## EXERCISE DIRECTIONS
Take the lines below beginning at the line that has "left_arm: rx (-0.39" and stopping after the line that has "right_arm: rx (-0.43", and print them exactly as they are, with no other lines.

- - - - - - -

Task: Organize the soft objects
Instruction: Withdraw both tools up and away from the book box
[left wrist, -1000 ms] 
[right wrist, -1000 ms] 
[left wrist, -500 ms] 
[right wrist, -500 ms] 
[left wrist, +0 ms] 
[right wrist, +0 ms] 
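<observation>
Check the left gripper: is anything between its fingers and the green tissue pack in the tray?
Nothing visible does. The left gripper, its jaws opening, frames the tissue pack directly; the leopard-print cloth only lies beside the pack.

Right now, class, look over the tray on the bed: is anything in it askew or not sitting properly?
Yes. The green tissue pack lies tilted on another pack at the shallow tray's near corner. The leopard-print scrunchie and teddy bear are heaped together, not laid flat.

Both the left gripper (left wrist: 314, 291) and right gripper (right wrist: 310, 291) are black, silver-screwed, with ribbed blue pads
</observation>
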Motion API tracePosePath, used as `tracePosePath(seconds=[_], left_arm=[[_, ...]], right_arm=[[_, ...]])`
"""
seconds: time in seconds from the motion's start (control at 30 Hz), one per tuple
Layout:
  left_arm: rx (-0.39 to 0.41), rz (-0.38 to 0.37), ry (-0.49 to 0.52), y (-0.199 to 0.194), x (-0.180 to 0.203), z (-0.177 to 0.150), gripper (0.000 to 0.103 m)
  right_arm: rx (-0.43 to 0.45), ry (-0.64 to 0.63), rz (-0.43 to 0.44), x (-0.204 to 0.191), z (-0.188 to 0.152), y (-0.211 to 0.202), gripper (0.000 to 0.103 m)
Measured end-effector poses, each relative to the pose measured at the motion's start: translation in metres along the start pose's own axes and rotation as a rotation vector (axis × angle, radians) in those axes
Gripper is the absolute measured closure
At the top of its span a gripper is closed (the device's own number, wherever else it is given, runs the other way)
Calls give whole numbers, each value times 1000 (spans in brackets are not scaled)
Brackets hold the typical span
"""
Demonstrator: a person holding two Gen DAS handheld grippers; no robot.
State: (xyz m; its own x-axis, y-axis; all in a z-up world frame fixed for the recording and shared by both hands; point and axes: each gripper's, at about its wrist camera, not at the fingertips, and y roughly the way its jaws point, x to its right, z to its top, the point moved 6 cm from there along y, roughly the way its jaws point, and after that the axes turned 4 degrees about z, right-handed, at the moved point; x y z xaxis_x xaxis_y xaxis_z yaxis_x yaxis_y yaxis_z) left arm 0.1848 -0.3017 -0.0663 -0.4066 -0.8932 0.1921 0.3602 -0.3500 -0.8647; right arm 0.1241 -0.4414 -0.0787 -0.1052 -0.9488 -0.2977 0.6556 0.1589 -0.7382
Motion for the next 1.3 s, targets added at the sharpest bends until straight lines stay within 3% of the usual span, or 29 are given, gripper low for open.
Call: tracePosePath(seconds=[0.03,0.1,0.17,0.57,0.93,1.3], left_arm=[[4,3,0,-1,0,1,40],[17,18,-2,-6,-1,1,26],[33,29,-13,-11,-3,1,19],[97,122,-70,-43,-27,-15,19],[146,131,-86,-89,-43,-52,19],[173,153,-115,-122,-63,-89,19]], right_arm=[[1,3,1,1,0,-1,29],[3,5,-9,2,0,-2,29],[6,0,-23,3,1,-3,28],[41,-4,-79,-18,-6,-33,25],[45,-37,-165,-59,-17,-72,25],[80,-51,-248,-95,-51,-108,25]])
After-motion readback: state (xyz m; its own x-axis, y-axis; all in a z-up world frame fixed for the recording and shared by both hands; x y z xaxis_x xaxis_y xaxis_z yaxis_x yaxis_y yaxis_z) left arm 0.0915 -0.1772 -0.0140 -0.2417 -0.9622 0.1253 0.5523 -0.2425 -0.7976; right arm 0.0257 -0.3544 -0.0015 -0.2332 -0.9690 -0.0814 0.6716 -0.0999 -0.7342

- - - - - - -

## TASK RESULT
  left_arm: rx (-0.39 to 0.41), rz (-0.38 to 0.37), ry (-0.49 to 0.52), y (-0.199 to 0.194), x (-0.180 to 0.203), z (-0.177 to 0.150), gripper (0.000 to 0.103 m)
  right_arm: rx (-0.43 to 0.45), ry (-0.64 to 0.63), rz (-0.43 to 0.44), x (-0.204 to 0.191), z (-0.188 to 0.152), y (-0.211 to 0.202), gripper (0.000 to 0.103 m)

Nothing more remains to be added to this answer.